Are you looking for ways to make writing fun and exciting for your children? Here are some great tips to get you started!
It goes without saying that handwriting an is an important part of our traditional thrust around readiness. While we know that is the case, the answer doesn’t exactly exist in putting kids in a position to sit down and write. Rather, it is the flip side – we need to create environments where kids want to write (in whatever shape or form that writing starts with). Only through experience and encouragement and meaningful, purposeful engagement can we move kids towards that golden ticket of handwriting.
There are so many ways to promote writing in authentic, fun and engaging ways. Here are a some key considerations as you begin to introduce handwriting in your classroom:
1. Create a Literacy Rich Environment
Having a print rich environment and a variety of books available for children to freely explore creates an excitement for reading and writing. There are countless books that get kids excited about the alphabet. Here are a few of our favorites:
Chicka Chicka Boom Boom by Bill Martin Jr.
If Rocks Could Sing by Leslie McGunick
LMNO Peas by Keith Baker
Alphabet Under Construction by Denise Fleming
Dr. Seuss’ ABC’s
2. Build the Foundational Skills Required to Write
Before children can hold a pencil to write, they need to build their dexterity and hand muscles. Pinching clay, exploring play doh, threading, spraying plants with a spray bottle, transferring objects with tongs, using pipettes, are just a few of the many ways to develop fine motor skills in children.
3. Embrace Handwriting as a Multi-sensory Experience
Children can explore building letters with playdoh, tracing letters in a salt tray, with shaving cream, or fingerpaint. You could add letters to the sensory bin filled with water, spaghetti, or rice. You can even take learning outdoors and encourage children to create letters using objects in nature or go on a hunt to find letters in their environment.

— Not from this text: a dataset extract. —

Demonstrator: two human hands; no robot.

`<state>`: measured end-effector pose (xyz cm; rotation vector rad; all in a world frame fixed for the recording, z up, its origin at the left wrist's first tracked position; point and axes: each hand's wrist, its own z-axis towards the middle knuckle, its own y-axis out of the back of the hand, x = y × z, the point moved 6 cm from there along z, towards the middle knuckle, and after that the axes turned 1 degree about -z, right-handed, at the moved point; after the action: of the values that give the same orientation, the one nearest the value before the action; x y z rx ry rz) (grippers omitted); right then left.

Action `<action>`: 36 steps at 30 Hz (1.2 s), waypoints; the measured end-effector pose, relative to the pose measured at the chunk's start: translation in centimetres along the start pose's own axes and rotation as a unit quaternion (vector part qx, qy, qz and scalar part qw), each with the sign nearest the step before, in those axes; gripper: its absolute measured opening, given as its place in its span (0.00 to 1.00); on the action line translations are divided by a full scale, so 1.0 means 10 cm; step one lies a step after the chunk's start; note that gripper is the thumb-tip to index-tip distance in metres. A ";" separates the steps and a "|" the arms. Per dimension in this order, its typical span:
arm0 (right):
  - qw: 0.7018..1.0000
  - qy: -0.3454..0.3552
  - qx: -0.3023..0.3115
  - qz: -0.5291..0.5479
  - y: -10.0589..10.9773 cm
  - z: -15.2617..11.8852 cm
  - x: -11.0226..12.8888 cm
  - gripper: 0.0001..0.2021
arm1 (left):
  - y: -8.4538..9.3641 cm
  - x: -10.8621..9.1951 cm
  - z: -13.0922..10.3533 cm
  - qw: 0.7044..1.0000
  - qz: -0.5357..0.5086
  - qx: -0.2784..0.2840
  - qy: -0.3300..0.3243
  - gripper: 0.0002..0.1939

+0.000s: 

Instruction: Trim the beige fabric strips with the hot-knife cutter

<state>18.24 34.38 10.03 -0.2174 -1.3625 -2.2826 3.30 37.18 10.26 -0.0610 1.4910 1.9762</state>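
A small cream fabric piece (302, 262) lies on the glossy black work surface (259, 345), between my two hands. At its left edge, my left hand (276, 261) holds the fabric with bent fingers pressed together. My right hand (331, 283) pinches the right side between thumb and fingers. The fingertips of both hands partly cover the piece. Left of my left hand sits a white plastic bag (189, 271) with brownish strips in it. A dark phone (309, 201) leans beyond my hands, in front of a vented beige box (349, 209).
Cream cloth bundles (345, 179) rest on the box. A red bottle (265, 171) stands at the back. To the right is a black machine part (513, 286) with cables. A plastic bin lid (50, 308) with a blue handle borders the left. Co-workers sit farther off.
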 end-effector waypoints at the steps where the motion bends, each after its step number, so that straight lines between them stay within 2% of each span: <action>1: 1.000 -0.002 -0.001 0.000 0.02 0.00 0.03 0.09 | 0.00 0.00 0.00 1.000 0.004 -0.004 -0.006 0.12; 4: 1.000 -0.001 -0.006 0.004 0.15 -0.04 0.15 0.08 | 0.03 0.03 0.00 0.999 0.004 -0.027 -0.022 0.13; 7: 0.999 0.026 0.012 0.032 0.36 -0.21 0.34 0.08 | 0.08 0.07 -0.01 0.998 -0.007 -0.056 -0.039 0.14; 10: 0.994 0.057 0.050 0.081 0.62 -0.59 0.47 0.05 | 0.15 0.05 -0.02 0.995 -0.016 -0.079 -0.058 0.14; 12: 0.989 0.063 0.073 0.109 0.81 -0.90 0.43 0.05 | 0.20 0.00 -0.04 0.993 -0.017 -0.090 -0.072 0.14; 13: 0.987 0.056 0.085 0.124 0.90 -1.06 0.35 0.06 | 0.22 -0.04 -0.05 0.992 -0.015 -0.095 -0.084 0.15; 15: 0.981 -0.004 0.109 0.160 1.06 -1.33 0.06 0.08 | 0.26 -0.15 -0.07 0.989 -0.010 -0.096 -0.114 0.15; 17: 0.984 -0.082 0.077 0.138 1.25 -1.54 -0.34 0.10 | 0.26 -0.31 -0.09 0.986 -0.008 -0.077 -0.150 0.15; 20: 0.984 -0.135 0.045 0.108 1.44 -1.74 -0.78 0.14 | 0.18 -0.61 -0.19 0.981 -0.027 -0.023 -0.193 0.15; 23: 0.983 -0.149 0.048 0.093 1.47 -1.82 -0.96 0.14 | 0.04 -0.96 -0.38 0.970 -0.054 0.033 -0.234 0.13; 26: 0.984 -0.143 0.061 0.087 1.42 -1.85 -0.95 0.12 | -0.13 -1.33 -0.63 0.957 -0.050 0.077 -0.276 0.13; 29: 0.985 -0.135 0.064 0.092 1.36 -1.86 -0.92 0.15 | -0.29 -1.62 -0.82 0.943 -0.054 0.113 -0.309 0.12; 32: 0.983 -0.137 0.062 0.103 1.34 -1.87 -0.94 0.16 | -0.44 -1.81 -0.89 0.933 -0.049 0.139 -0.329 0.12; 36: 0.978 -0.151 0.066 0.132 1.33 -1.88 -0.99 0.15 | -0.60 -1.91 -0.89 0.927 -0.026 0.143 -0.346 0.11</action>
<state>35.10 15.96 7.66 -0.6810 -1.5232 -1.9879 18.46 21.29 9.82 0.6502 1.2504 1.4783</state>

4. Encourage Writing through Play
Play truly is the work of the child. Creating a space in your classroom that encourages handwriting through play is a great way to naturally encourage writing. By having an area readily available with envelopes, pencils, paper, card stock, clip boards, crayons, markers, alphabet stamps, and other open ended writing materials, children will be encouraged to explore handwriting when they are interested and ready.
5. Promote Name Recognition/Name Writing
Each child’s name is significant and plays such an important part of their identity in the classroom. You can encourage name recognition by offering name stones during a gentle entry period where children can begin to recognize their name in print. A family identity wall with pictures and names of family members is another great way to build community in the classroom, letting each child know that they are valued. Children might also show an interest in putting their personal stamp on their artwork or adding print to their stories. By following their lead, an interest in writing will continue to flourish.
Most importantly, keep it fun and know that writing does not have to be in the form of a worksheet. Many worksheets are not developmentally appropriate or engaging for children. We would love to hear the ways that you are creating an excitement for writing in your classroom environment!